Your job is to set down the listing again exactly as it stands.

........

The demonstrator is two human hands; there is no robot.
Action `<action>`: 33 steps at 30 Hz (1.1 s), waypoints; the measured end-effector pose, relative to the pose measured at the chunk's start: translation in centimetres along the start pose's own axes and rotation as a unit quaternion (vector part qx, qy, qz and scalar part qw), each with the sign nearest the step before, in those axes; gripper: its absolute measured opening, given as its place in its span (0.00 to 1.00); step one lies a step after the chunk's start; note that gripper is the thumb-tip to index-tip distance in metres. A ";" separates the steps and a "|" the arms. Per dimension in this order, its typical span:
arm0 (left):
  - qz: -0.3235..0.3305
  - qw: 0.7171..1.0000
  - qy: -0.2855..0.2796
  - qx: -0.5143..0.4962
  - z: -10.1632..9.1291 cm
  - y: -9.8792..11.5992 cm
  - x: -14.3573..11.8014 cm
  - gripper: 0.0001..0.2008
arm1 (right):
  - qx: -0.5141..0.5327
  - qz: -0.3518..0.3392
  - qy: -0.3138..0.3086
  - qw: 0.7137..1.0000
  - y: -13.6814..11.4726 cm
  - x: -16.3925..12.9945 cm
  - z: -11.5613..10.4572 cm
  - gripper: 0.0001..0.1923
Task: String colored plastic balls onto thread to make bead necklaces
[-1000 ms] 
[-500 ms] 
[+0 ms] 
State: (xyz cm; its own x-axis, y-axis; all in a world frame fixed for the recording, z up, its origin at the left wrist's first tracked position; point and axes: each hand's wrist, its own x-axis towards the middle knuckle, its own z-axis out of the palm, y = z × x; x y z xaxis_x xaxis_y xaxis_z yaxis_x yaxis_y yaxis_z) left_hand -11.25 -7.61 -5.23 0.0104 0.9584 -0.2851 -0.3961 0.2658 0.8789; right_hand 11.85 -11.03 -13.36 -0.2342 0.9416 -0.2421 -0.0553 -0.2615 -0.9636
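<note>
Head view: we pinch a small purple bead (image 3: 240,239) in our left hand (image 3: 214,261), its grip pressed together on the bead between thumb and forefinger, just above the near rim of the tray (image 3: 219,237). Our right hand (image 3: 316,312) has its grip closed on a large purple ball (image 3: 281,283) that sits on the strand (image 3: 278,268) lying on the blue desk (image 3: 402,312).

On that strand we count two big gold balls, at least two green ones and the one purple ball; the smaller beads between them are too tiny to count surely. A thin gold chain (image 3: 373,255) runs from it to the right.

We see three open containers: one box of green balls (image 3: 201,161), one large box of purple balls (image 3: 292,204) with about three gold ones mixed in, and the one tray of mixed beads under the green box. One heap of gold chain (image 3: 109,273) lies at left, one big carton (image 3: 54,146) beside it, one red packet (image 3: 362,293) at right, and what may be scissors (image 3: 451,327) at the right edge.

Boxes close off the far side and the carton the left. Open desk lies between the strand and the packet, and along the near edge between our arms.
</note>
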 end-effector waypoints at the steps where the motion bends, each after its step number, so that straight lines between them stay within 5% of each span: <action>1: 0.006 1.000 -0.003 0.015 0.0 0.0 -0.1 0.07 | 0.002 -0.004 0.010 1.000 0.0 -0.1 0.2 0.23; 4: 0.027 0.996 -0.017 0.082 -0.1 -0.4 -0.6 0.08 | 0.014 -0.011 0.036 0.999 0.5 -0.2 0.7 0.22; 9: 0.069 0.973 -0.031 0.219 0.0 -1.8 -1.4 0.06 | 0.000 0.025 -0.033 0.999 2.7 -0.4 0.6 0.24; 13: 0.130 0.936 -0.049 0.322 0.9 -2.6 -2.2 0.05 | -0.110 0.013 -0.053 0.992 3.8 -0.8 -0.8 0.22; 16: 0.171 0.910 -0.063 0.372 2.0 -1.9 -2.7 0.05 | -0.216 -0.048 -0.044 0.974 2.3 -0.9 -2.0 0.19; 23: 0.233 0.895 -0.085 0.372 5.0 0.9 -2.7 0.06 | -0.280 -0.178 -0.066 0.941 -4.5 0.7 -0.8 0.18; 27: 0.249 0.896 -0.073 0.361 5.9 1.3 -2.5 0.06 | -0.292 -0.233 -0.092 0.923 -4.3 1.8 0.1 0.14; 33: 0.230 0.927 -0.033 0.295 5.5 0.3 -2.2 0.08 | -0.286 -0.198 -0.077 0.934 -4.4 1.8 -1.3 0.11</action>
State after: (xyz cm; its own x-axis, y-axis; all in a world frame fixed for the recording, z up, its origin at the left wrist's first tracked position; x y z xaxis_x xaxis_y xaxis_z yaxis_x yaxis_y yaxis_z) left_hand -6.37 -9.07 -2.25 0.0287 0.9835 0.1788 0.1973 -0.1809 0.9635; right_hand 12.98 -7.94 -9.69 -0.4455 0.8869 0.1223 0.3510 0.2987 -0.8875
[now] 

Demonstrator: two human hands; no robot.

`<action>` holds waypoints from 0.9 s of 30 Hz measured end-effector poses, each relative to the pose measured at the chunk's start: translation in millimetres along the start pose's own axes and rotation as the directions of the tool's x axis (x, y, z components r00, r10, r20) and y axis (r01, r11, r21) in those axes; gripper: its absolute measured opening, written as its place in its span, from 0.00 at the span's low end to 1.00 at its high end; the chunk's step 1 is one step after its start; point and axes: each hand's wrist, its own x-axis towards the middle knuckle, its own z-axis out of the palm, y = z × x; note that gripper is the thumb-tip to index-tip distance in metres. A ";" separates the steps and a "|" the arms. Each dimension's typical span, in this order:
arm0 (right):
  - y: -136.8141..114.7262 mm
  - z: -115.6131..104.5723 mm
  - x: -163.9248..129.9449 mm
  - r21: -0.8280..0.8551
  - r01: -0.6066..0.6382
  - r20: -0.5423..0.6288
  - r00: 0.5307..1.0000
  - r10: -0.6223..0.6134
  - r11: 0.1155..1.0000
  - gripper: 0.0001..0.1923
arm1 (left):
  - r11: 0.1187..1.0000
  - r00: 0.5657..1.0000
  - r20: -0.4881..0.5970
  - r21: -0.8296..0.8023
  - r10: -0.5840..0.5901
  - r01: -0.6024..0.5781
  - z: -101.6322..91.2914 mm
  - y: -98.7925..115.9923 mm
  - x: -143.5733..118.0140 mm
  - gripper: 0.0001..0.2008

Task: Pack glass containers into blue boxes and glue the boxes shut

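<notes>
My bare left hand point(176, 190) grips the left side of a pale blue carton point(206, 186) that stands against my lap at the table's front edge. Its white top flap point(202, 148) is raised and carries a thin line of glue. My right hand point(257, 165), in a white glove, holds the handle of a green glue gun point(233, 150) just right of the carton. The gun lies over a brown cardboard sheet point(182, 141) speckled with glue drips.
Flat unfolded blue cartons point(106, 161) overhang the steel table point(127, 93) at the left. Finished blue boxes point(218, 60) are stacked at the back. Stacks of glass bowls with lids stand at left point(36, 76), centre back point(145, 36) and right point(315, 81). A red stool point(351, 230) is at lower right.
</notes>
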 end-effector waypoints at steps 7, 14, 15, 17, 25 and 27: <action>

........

Solution to this exercise:
The demonstrator is two human hands; there is no robot.
Action `<action>`: 33 steps at 30 Hz (1.1 s), waypoints; the measured end-effector pose, relative to the pose measured at the chunk's start: translation in centimetres along the start pose's own axes and rotation as a unit quaternion (vector part qx, qy, qz and scalar part qw), each with the sign nearest the step before, in those axes; gripper: its absolute measured opening, given as its place in its span (0.00 to 1.00); step one lies a step after the chunk's start; note that gripper is the thumb-tip to index-tip distance in metres. A ";" separates the steps and a "|" the arms. Per dimension in this order, its typical span:
arm0 (left):
  - qz: -0.3235..0.3305
  - qw: 0.7171..1.0000
  - qy: -0.2855..0.2796
  - qx: -0.5143..0.4962
  - z: -10.1632..9.1291 cm
  - y: -9.8792..11.5992 cm
  - x: -14.3573..11.8014 cm
  - gripper: 0.0001..0.2008
arm1 (right):
  - qx: -0.5141..0.5327
  - qz: -0.3518..0.3392
  - qy: -0.3138..0.3086
  - qw: 0.7137..1.0000
  - y: -13.6814..11.4726 cm
  - x: -16.3925..12.9945 cm
  - z: -11.5613..10.4572 cm
  - gripper: 0.0001..0.1923
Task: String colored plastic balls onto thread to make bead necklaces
[-1000 ms] 
[-500 ms] 
[+0 ms] 
State: (xyz cm; its own x-axis, y-axis; all in a world frame fixed for the recording, z up, its origin at the left wrist's first tracked position; point and axes: each hand's wrist, its own x-axis towards the middle knuckle, its own z-axis out of the palm, y = z × x; x y z xaxis_x xaxis_y xaxis_z yaxis_x yaxis_y yaxis_z) left_hand -11.25 -7.61 -5.23 0.0104 0.9584 -0.2851 -0.3961 0.2658 0.8789; right_hand 11.85 -11.03 -13.36 -0.2342 0.9416 -0.2421 -0.0553 -0.2615 -0.9636
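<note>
Head view: we pinch a small purple bead (image 3: 240,239) in our left hand (image 3: 214,261), its grip pressed together on the bead between thumb and forefinger, just above the near rim of the tray (image 3: 219,237). Our right hand (image 3: 316,312) has its grip closed on a large purple ball (image 3: 281,283) that sits on the strand (image 3: 278,268) lying on the blue desk (image 3: 402,312).

On that strand we count two big gold balls, at least two green ones and the one purple ball; the smaller beads between them are too tiny to count surely. A thin gold chain (image 3: 373,255) runs from it to the right.

We see three open containers: one box of green balls (image 3: 201,161), one large box of purple balls (image 3: 292,204) with about three gold ones mixed in, and the one tray of mixed beads under the green box. One heap of gold chain (image 3: 109,273) lies at left, one big carton (image 3: 54,146) beside it, one red packet (image 3: 362,293) at right, and what may be scissors (image 3: 451,327) at the right edge.

Boxes close off the far side and the carton the left. Open desk lies between the strand and the packet, and along the near edge between our arms.
</note>
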 end-effector waypoints at the steps where the motion bends, each after its step number, so that straight lines between them stay within 5% of each span: <action>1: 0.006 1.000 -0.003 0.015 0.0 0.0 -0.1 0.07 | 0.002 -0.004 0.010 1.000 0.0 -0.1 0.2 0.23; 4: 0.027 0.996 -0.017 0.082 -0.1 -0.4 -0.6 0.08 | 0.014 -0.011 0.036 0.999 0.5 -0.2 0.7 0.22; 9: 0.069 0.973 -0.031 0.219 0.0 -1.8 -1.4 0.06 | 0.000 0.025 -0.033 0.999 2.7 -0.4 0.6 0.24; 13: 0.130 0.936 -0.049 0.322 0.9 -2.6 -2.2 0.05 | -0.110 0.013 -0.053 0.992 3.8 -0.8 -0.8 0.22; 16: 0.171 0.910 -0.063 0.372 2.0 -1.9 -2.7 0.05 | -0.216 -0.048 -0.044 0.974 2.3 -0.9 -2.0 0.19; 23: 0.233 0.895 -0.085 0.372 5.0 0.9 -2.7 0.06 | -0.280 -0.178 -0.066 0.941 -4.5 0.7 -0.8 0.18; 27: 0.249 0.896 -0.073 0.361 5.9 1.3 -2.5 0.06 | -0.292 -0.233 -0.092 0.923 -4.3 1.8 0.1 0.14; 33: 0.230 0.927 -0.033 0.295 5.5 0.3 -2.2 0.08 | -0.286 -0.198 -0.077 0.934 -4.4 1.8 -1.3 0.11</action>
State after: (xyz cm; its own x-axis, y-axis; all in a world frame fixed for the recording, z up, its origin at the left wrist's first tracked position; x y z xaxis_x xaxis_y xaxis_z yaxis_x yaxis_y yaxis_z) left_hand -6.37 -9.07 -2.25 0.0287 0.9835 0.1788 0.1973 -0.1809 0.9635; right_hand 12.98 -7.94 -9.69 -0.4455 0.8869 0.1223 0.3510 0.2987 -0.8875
[now] 

Demonstrator: two human hands; no robot.

`<action>` holds waypoints from 0.9 s of 30 Hz measured end-effector poses, each relative to the pose measured at the chunk's start: translation in millimetres along the start pose's own axes and rotation as the directions of the tool's x axis (x, y, z components r00, r10, r20) and y axis (r01, r11, r21) in those axes; gripper: its absolute measured opening, written as its place in its span, from 0.00 at the span's low end to 1.00 at its high end; the chunk's step 1 is one step after its start; point and axes: each hand's wrist, its own x-axis towards the middle knuckle, its own z-axis out of the palm, y = z × x; note that gripper is the thumb-tip to index-tip distance in metres. A ";" separates the steps and a "|" the arms. Each dimension's typical span, in this order:
arm0 (right):
  - y: -136.8141..114.7262 mm
  - z: -115.6131..104.5723 mm
  - x: -163.9248..129.9449 mm
  - r21: -0.8280..0.8551
  - r01: -0.6066..0.6382
  - r20: -0.5423..0.6288
  - r00: 0.5307..1.0000
  - r10: -0.6223..0.6134
  - r11: 0.1155..1.0000
  - gripper: 0.0001..0.1923
arm1 (left):
  - r11: 0.1187..1.0000
  - r00: 0.5657..1.0000
  - r20: -0.4881..0.5970
  - r21: -0.8296..0.8023
  - r10: -0.5840..0.5901
  - r01: -0.6024..0.5781
  - z: -101.6322..91.2914 mm
  - y: -98.7925..115.9923 mm
  - x: -143.5733..118.0140 mm
  - gripper: 0.0001..0.2008

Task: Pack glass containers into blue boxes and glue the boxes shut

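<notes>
My bare left hand point(176, 190) grips the left side of a pale blue carton point(206, 186) that stands against my lap at the table's front edge. Its white top flap point(202, 148) is raised and carries a thin line of glue. My right hand point(257, 165), in a white glove, holds the handle of a green glue gun point(233, 150) just right of the carton. The gun lies over a brown cardboard sheet point(182, 141) speckled with glue drips.
Flat unfolded blue cartons point(106, 161) overhang the steel table point(127, 93) at the left. Finished blue boxes point(218, 60) are stacked at the back. Stacks of glass bowls with lids stand at left point(36, 76), centre back point(145, 36) and right point(315, 81). A red stool point(351, 230) is at lower right.
</notes>
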 end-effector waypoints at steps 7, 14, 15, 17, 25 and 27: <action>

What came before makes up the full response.